The Canon FD 55mm ƒ/1.2 AL is a camera lens made by Canon, first introduced alongside the Canon F-1 single-lens reflex camera in March 1971. It was the first lens for any 35mm SLR system to incorporate an aspherical element. The lens was manufactured until 1980.

== Design ==

Canon FD 55mm ƒ1.2 AL element diagram

The FD 55mm ƒ/1.2 AL uses a variation of the double-Gauss lens design, in which the positive meniscus element of the front Gauss pair is aspherical.
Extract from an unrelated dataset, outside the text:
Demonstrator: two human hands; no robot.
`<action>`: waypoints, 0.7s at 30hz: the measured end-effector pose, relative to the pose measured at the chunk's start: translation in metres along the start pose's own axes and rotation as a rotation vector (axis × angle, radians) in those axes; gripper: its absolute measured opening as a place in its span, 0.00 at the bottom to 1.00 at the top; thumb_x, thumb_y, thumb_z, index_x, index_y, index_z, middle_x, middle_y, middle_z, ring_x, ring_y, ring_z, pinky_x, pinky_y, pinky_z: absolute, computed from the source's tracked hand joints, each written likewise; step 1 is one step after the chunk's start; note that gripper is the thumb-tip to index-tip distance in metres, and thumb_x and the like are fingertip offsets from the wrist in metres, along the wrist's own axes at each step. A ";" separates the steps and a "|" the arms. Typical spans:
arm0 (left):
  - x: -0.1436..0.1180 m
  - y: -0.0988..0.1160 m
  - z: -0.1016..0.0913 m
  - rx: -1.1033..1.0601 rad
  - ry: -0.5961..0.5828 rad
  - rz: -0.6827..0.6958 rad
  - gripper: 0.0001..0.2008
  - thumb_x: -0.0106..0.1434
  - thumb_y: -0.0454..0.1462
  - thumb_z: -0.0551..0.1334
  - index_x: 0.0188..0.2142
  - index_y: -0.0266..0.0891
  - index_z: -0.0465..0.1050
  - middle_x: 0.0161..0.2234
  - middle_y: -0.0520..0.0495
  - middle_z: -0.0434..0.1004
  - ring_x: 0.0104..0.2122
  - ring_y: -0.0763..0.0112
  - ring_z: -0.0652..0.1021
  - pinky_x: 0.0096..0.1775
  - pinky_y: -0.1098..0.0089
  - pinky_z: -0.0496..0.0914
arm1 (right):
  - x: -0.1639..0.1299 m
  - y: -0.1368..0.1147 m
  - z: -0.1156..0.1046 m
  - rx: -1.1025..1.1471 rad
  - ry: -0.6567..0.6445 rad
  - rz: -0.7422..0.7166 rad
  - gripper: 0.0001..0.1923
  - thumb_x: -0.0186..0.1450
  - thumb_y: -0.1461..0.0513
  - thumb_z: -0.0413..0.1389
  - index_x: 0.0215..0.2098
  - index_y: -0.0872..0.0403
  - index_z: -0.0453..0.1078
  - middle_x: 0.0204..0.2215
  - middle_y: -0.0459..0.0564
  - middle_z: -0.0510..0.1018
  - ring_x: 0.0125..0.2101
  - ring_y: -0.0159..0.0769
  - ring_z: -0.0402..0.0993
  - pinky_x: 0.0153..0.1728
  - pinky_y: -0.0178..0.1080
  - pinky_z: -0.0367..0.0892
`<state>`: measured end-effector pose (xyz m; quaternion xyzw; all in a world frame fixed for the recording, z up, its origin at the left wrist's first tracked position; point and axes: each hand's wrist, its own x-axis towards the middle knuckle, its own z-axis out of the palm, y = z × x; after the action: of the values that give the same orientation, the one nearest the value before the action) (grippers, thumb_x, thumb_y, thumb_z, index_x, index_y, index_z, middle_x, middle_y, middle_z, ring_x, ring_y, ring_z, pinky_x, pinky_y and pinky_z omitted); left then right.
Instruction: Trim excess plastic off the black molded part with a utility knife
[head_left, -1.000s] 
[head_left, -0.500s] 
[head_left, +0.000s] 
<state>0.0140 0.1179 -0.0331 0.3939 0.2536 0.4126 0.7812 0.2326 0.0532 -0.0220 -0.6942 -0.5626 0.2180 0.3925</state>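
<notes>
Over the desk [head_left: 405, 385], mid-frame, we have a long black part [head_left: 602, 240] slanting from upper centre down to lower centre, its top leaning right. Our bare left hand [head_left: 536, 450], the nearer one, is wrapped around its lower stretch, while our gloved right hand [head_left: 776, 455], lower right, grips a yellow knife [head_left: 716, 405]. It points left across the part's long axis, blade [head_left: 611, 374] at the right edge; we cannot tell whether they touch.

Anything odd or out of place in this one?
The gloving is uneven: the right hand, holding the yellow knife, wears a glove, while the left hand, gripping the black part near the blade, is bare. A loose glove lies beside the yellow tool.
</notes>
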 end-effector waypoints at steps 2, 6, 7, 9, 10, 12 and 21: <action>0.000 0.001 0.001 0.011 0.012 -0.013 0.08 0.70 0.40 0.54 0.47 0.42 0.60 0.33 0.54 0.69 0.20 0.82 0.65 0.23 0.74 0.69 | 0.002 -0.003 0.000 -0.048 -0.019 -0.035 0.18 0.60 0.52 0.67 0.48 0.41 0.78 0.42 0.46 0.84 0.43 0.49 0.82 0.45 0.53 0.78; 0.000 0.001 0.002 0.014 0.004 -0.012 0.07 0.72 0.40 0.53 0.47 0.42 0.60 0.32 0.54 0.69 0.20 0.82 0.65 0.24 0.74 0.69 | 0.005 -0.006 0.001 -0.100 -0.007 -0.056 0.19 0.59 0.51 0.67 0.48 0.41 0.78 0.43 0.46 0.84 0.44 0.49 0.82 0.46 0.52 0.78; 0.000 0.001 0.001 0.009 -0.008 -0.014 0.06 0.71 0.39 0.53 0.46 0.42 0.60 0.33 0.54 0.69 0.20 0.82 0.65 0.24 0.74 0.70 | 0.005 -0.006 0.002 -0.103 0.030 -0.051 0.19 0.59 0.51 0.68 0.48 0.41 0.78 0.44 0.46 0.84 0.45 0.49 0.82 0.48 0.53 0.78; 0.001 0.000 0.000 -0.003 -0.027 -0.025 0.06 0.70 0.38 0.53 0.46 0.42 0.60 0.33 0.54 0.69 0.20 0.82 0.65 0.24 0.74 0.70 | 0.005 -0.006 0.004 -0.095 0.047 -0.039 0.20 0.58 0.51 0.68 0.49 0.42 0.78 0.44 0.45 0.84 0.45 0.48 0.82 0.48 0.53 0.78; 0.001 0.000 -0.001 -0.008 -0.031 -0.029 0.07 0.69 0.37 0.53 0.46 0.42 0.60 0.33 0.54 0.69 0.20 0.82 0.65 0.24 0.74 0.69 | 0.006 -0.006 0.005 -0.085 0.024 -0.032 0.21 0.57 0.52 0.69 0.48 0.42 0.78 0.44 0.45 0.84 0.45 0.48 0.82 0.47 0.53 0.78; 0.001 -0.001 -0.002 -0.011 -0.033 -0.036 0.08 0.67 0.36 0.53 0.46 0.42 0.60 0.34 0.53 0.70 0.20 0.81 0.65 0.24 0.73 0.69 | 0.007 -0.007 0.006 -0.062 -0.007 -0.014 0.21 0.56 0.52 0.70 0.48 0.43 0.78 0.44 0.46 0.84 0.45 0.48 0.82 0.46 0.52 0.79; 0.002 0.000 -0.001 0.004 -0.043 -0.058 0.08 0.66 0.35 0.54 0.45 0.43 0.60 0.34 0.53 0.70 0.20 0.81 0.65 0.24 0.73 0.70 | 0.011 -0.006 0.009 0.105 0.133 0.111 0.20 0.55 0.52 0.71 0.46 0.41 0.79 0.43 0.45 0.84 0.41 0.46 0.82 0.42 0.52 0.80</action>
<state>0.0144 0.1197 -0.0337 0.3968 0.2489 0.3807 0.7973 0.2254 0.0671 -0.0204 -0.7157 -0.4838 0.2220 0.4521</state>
In total, the lens has 8 elements in six groups: a front element, two Gauss pairs, and three additional rear elements.

== Variants ==
In March 1975, Canon introduced a version of the lens, known as the FD 55mm ƒ/1.2 S.S.C. Aspherical.
Although, this version was the first to formally signify that it is multicoated, the original version without S.S.C. engraving has used this type of multicoating as well.

== Radioactivity ==
Like a number of other contemporary lenses, the Canon FD 55mm ƒ/1.2 AL incorporated thoriated glass, a kind of optical glass that is doped with thorium dioxide. The inclusion of this compound makes the glass radioactive.

Over time, thorium decay causes F-centers to form in the glass, resulting in an amber discoloration. The discoloration can be repaired by exposure to a source of ultraviolet radiation, such as direct sunlight.